5 Highlights from re:Invent
- Date: 01 February, 2021
We take a walk through some of the key announcements from Amazon Web Services’ annual re:Invent developer conference, including Mac instances for Amazon EC2, the unveiling of DevOps Guru and exciting new container innovations.
The AWS re:Invent conference has moved online this year, running as a three week virtual event. There have been a flood of product announcements, far too many to report on individually, so here are five of the most significant:
- Mac instances on EC2 - perhaps one of the most eye catching announcements was the fact that AWS and Apple are now offering macOS as a desktop-as-a-service. This means that developers looking to build solutions for Apple’s ecosystem will now be able to do so through AWS. Built on Mac mini computers, EC2 Mac instances will allow customers to run on-demand macOS workloads in the AWS cloud for the first time. And with support for iPhone, iPad, Mac, Apple Watch, Apple TV and Safari, developers will be able to create new product and solutions for the entire Apple range. There will also be additional choice for developers as they can use Mac as their trusted platform, on-premises or in the cloud
- SageMaker - nine new capabilities have been revealed for this machine learning service, making it easier for developers to automate and scale all steps of the end-to-end machine learning workflow. The new capabilities include faster data preparation, a purpose-built repository for prepared data, workflow automation, distributed training capabilities to train large models up to twice as fast and model monitoring on edge devices
- DevOps Guru – a new machine learning-powered operations service that makes it easier for developers to improve application availability by automatically detecting operational issues and providing tailored recommendations and specific actions for remediation. Still in preview, DevOps Guru is designed to collect and analyse application metrics, logs, events and traces to enable it to recognise behaviours that deviate from normal operating patterns. Developers can use the remediation suggestions it provides to reduce the time to resolution when issues arise
- Aurora – developments for the Aurora relational database engine include the next version of Aurora Serverless, an on-demand, auto-scaling configuration for Aurora. Aurora Serverless version 2, now in preview, provides the ability to scale database workloads to hundreds of thousands of transactions in a fraction of a second, delivering up to 90% cost savings compared to provisioning for peak capacity. Also in preview is Babelfish for Amazon Aurora, a new translation layer for Aurora that enables Aurora to understand queries from applications written for Microsoft SQL Server. With Babelfish, applications currently running on SQL Server can run directly on Aurora PostgreSQL with little to no code changes required
- New container capabilities – a range of new container innovations aimed at helping customers to develop, deploy and scale modern applications have been announced:
- Amazon Elastic Container Registry (ECR) Public enables developers to store, manage, share and deploy container images for anyone. You can host both your private and public container images on ECR Public. This also means you no longer need to operate your own container repositories.

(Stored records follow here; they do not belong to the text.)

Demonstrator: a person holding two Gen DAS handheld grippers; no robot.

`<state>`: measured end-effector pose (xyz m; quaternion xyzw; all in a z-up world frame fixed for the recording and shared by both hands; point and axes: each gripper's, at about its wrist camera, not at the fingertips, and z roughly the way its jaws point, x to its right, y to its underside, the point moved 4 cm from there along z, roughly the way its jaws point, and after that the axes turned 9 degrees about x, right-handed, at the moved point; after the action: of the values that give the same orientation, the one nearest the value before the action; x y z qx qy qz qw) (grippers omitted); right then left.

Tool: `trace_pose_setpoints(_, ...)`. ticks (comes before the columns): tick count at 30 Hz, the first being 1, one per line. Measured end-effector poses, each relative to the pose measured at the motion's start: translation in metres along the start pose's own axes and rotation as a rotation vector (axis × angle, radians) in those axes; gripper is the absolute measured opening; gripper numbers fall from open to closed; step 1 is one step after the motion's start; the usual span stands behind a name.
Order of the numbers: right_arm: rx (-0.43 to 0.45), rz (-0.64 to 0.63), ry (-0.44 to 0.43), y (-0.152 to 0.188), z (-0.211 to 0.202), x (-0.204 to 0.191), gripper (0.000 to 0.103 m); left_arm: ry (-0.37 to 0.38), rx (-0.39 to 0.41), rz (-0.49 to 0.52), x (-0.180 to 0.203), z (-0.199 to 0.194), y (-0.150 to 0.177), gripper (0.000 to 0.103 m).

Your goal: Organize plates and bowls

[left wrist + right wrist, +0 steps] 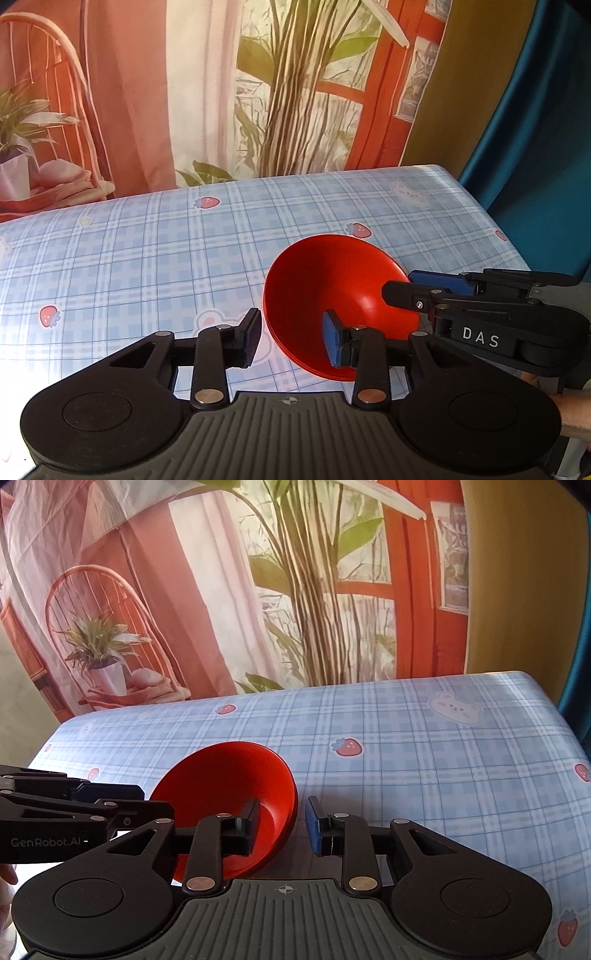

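Note:
A red bowl sits on the blue plaid tablecloth; faint stacked rims at its near edge suggest more than one nested. In the left wrist view my left gripper is open, its jaws straddling the bowl's left rim, one finger inside and one outside. My right gripper comes in from the right, jaws straddling the right rim. In the right wrist view the bowl is lower left, and my right gripper is open across its right rim. The left gripper reaches its left rim.
The table's far edge meets a printed backdrop of a chair, plants and a red window. A teal curtain hangs at the right. The table's right edge lies close to the bowl.

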<state>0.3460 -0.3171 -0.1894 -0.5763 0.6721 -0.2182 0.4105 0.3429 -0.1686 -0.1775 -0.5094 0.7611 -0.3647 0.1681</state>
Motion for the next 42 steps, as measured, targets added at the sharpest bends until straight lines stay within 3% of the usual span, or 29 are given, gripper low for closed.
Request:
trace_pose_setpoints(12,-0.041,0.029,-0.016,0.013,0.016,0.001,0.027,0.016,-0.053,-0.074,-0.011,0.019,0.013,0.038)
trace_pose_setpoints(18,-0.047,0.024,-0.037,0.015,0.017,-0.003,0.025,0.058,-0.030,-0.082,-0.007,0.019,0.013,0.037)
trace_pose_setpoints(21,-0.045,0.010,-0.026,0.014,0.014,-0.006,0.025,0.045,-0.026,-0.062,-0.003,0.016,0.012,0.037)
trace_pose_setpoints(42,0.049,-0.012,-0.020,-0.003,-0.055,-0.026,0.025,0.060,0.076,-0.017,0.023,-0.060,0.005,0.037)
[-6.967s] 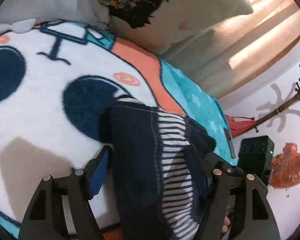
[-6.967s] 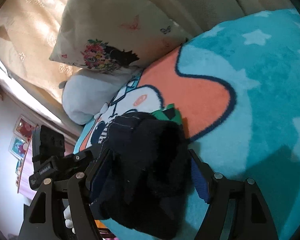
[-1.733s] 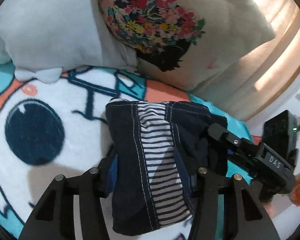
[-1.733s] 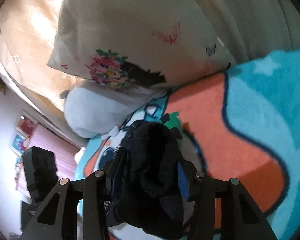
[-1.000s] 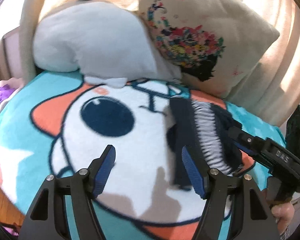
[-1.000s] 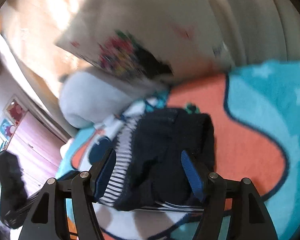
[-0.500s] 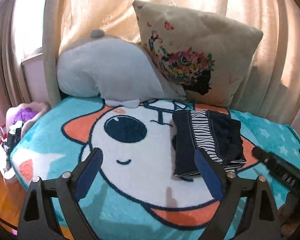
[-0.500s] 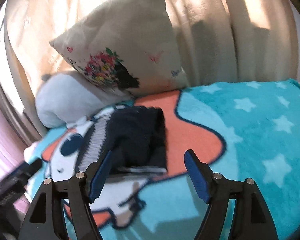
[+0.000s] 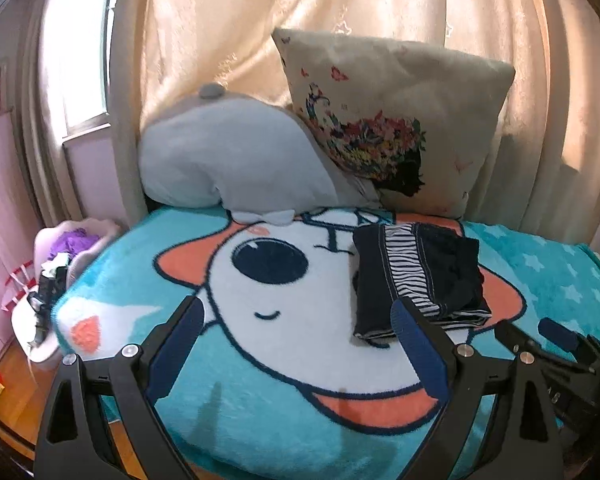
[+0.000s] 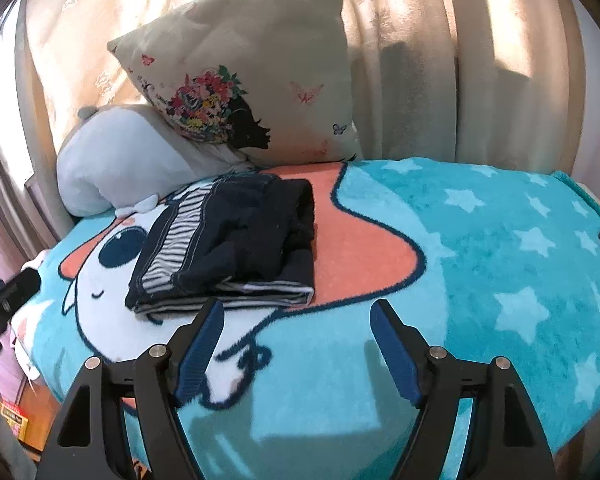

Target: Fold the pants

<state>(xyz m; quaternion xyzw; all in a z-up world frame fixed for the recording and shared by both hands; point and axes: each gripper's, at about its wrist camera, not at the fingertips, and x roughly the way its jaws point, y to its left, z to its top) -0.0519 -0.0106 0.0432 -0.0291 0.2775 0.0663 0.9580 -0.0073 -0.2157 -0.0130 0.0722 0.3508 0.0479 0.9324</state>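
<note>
Broadly, the blanket (image 9: 260,412) fills the lower half of both views, with bare teal to the right of centre in the right wrist view. Upper centre-right in the left view, the folded pants (image 9: 416,280) lie flat, long axis running away from the cameras, below the floral pillow (image 9: 392,120). Both grippers hang clear of them, jaws apart and empty: left gripper (image 9: 300,340), right gripper (image 10: 296,340), which looks nearer. The fold appears finished.
</note>
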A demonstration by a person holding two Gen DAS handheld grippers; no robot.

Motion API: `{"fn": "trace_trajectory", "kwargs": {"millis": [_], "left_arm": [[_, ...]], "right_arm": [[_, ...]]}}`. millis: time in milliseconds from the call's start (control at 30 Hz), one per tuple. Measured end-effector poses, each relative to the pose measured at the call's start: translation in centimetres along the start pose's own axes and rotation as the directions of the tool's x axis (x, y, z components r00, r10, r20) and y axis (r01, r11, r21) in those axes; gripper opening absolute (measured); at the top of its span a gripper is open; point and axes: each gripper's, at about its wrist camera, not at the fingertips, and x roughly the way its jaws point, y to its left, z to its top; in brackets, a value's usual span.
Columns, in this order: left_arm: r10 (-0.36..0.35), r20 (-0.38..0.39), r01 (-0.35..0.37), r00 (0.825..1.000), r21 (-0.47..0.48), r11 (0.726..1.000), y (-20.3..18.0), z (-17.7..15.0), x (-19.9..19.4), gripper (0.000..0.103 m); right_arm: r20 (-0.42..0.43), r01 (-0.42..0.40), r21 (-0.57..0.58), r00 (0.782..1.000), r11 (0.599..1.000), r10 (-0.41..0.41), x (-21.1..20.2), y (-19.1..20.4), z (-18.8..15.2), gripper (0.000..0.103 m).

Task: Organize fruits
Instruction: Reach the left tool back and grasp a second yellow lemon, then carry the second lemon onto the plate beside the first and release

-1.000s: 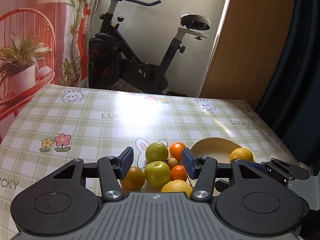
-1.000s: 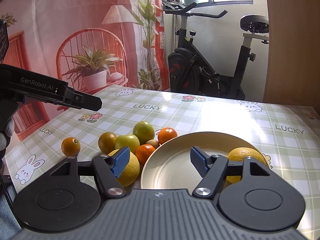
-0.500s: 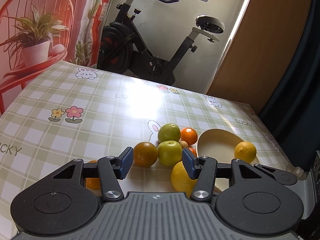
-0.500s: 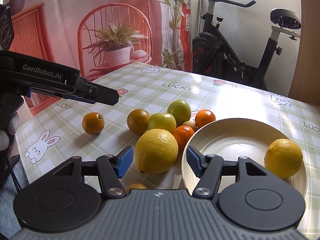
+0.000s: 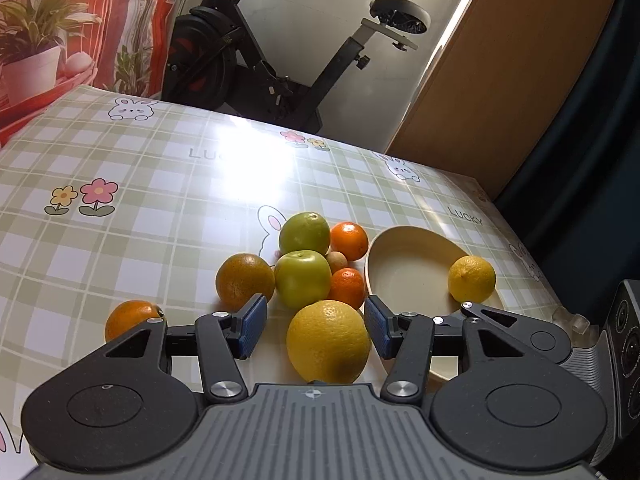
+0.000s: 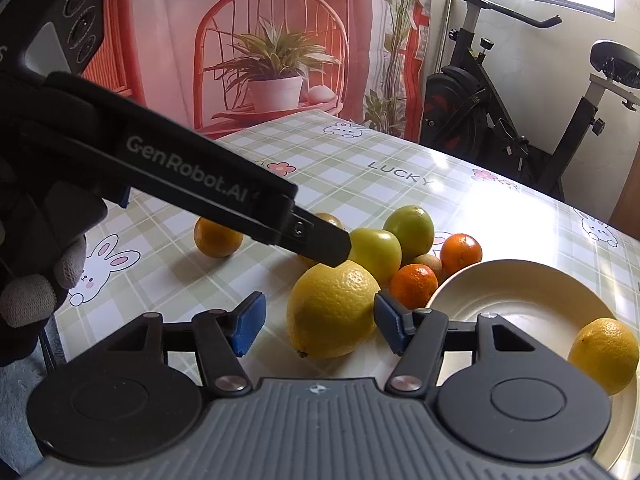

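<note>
Left wrist view sits low over the table edge, looking across the checked tablecloth (image 5: 160,184) toward the exercise bike (image 5: 280,64). Right wrist view is just as low and close, angled more left toward the red backdrop (image 6: 280,40). Both share the big lemon (image 5: 328,342) (image 6: 334,310), plate (image 5: 404,276) (image 6: 516,292) and fruit cluster.

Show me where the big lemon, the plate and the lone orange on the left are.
big lemon (image 6: 334,310), right wrist view, middle of its peel.
plate (image 6: 516,280), right wrist view, bare inner surface.
lone orange (image 6: 216,238), right wrist view, its front side.
</note>
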Motion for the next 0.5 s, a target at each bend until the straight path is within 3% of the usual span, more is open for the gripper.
{"fn": "trace_trajectory", "kwargs": {"millis": [167, 333, 500], "left_arm": [[-0.018, -0.053, 0.016, 0.998, -0.032, 0.999, 0.6, -1.0, 1.6, 0.058], [-0.038, -0.045, 0.034, 0.998, -0.088, 0.996, 1.7, -1.4, 1.5, 0.065], [-0.044, -0.036, 0.040, 0.998, -0.102, 0.994, 2.0, -1.5, 1.4, 0.065]], "right_arm": [[-0.003, 0.007, -0.007, 1.000, 1.000, -0.007, 0.2, 0.1, -0.1, 0.063], [-0.021, 0.020, -0.005, 1.000, 1.000, -0.020, 0.9, -0.2, -0.1, 0.063], [-0.045, -0.002, 0.057, 0.999, 0.998, 0.004, 1.9, -1.2, -0.1, 0.063]]}}
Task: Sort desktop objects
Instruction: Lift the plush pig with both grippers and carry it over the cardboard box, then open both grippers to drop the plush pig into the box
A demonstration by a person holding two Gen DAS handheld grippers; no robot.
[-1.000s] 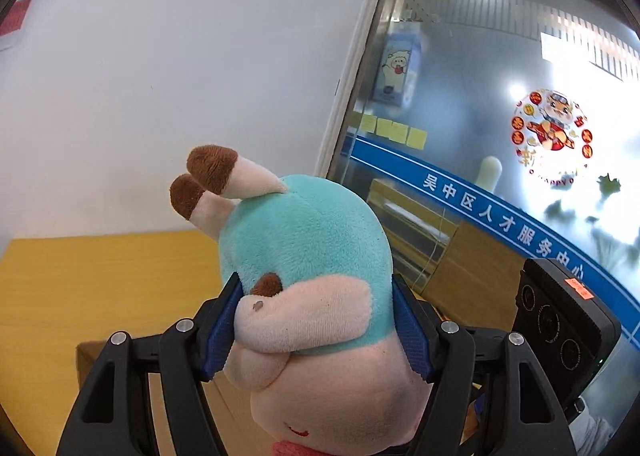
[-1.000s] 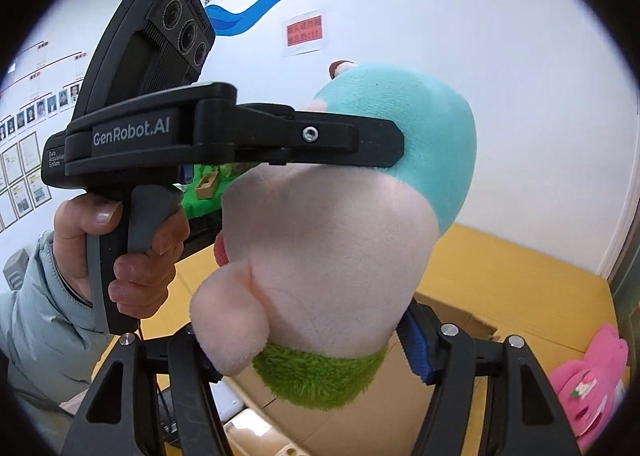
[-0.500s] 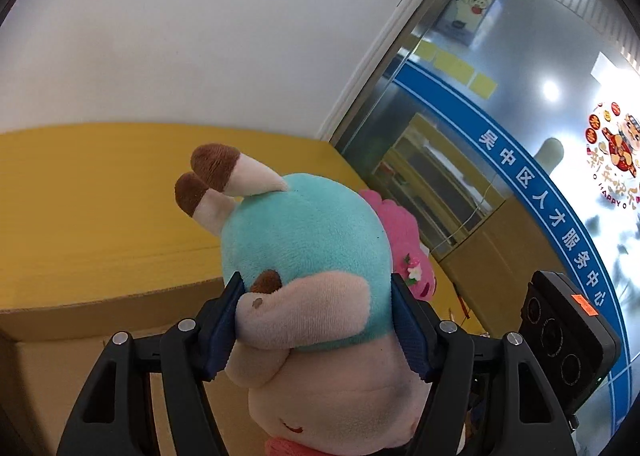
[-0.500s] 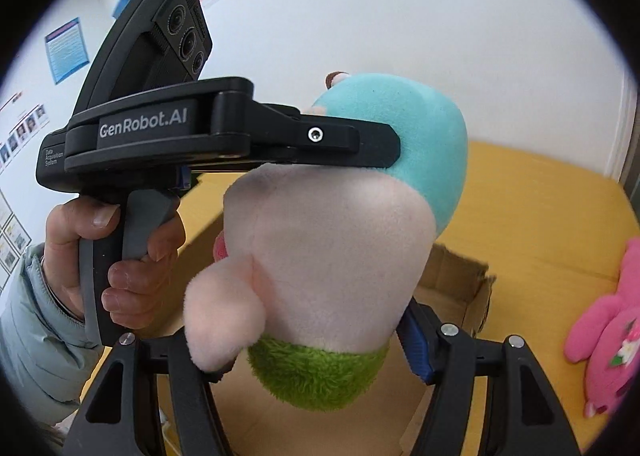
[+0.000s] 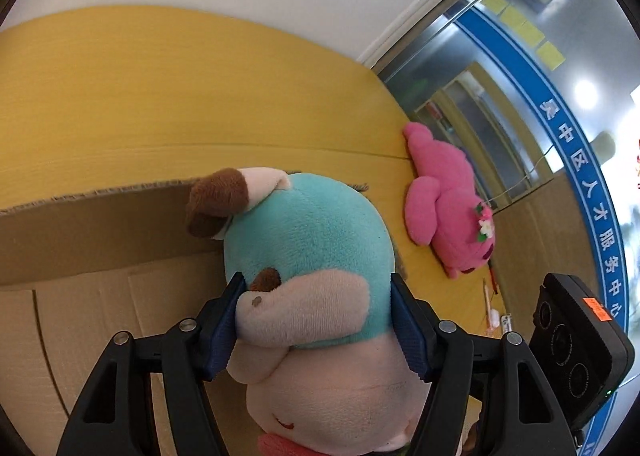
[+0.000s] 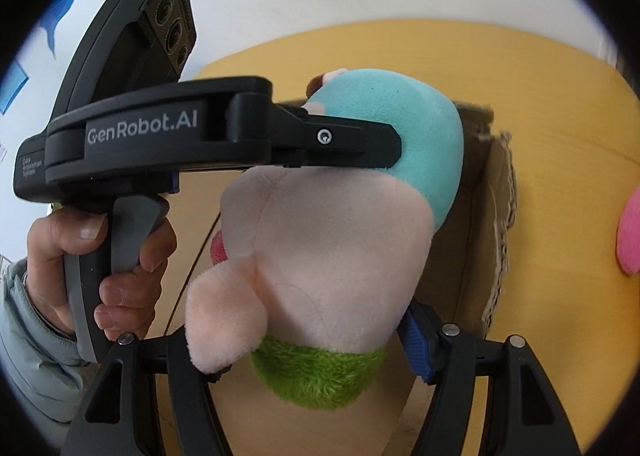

These images are geo-replicated for reliable availability across the world
- AWS Proton helps you automate and manage infrastructure provisioning and code deployments for serverless and container-based applications. AWS Proton enables infrastructure teams to define standard templates centrally and make them available for developers in their organisation. This allows infrastructure teams to manage and update infrastructure without impacting developer productivity
- Amazon Elastic Container Service (ECS) and Amazon Elastic Kubernetes Service (EKS) allow customers to run Amazon ECS and Amazon EKS in their own data centres.